Please restate the data below word for word, omitting all images.

++++++

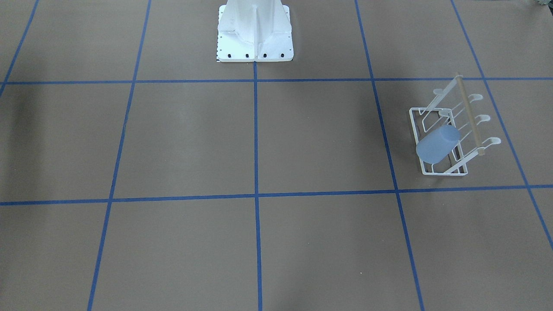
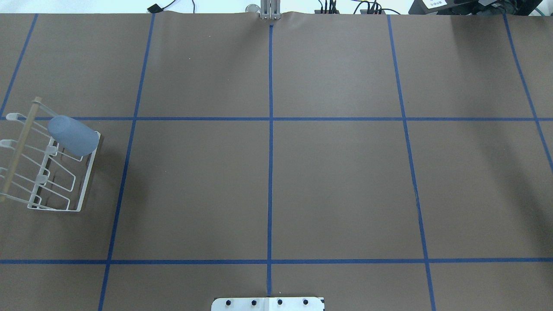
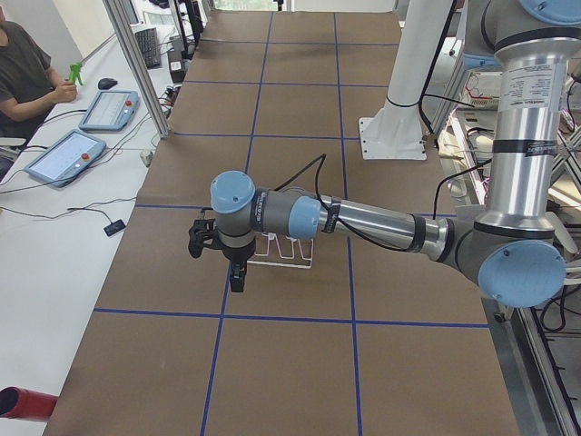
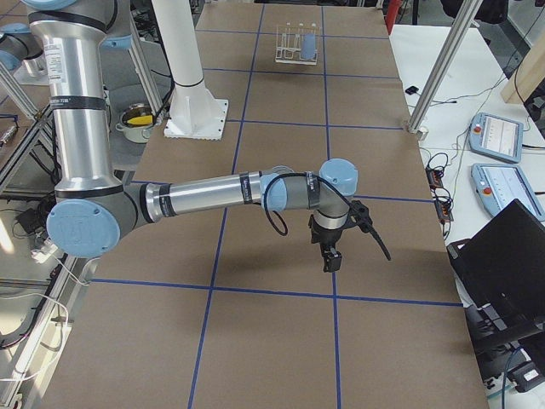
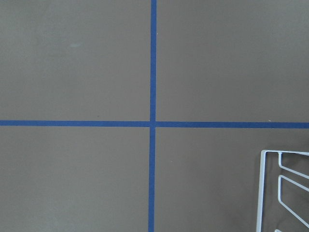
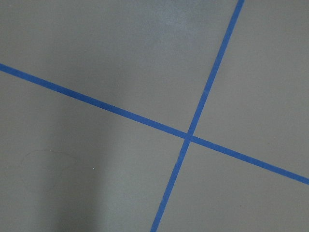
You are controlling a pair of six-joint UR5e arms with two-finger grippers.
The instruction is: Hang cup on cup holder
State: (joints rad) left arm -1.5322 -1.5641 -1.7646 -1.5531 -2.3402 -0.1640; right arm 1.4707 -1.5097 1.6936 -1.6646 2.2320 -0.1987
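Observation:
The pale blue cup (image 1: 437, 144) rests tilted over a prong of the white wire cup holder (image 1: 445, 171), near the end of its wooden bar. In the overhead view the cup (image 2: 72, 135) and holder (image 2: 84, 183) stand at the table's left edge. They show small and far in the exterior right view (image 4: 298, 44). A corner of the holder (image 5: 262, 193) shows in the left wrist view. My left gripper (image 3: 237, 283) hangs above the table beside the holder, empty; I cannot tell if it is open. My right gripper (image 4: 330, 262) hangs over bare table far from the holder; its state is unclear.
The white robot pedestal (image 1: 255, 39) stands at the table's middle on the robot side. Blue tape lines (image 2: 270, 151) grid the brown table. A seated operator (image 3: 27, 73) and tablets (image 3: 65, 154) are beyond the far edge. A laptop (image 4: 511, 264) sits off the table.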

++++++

» RESPONSE BELOW
You are controlling a pair of six-joint UR5e arms with two-finger grippers.
The instruction is: Hang cup on cup holder
State: (joints rad) left arm -1.5322 -1.5641 -1.7646 -1.5531 -2.3402 -0.1640; right arm 1.4707 -1.5097 1.6936 -1.6646 2.2320 -0.1987
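Observation:
The pale blue cup (image 1: 437, 144) rests tilted over a prong of the white wire cup holder (image 1: 445, 171), near the end of its wooden bar. In the overhead view the cup (image 2: 72, 135) and holder (image 2: 84, 183) stand at the table's left edge. They show small and far in the exterior right view (image 4: 298, 44). A corner of the holder (image 5: 262, 193) shows in the left wrist view. My left gripper (image 3: 237, 283) hangs above the table beside the holder, empty; I cannot tell if it is open. My right gripper (image 4: 330, 262) hangs over bare table far from the holder; its state is unclear.
The white robot pedestal (image 1: 255, 39) stands at the table's middle on the robot side. Blue tape lines (image 2: 270, 151) grid the brown table. A seated operator (image 3: 27, 73) and tablets (image 3: 65, 154) are beyond the far edge. A laptop (image 4: 511, 264) sits off the table.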

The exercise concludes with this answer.